LA Son
by Roy Choi,
Tien Nguyen, and Natasha Phan
I read it for the recipes and was surprised by the story.
First, about the recipes. I think I want to own them. There are dozens I want to try, starting with kimchi and not ending wtih Gumbo, pounded pork schnitzel, and beef cheek tacos. Dunno about the cheek--I'll probably cheat on that. The kimchi is going to be weird enough--take a head of Napa cabbage and stuff between the leaves with fish sauce, shrimp, oysters, garlic, onion, and other stinky stuff; let it ferment at room temperature for a couple of days, then refrigerate for a few weeks. Maybe I'll see if I can buy a jar at the supermarket rather than risk poisoning myself. Plus I'm not sure if I can find kochukaru, ground Korean chili pepper. Maybe if I printed out the characters and went to an Asian grocery, comparing my printout to the labels, I could recognize some.

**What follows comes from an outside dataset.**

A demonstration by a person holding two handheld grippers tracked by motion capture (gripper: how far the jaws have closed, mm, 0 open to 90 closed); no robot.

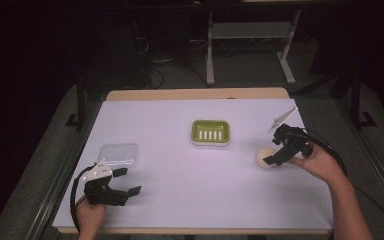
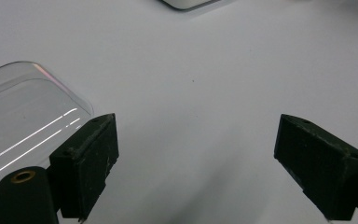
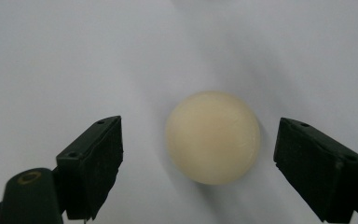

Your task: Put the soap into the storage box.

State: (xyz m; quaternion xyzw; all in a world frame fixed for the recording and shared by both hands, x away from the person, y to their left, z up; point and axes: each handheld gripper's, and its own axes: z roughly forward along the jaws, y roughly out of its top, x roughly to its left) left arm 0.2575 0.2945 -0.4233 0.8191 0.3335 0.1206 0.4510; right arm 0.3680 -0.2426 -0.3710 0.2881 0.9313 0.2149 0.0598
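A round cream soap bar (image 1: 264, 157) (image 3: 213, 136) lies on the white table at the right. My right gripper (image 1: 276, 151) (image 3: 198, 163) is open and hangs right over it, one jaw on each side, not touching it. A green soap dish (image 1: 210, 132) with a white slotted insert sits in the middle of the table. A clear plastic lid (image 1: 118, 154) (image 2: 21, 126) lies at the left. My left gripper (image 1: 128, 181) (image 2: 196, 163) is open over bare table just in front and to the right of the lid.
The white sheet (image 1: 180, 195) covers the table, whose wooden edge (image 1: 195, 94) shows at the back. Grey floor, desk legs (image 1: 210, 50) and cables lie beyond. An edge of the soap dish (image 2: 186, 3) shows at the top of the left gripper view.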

Second, the story. Mr. Choi's life is a classic story of, "How many times can a person go wrong and still turn out all right?" Growing up amid a cultural collision, he jumped on every time-wasting brain-draining bandwagon he encountered--drugs, fighting, drinking, gambling, and worst of all, banking! Yes, he spent a short eternity selling mutual funds.
(That previous paragraph isn't a spoiler--you know he gets to cooking in the end or this book would never have been written.)
You don't hear much about his personal life after the cooking starts, but I'll give him an okay on that one. He mentions this and apologizes and that's all right. We'll give him the privacy--he's told an awesome enough already.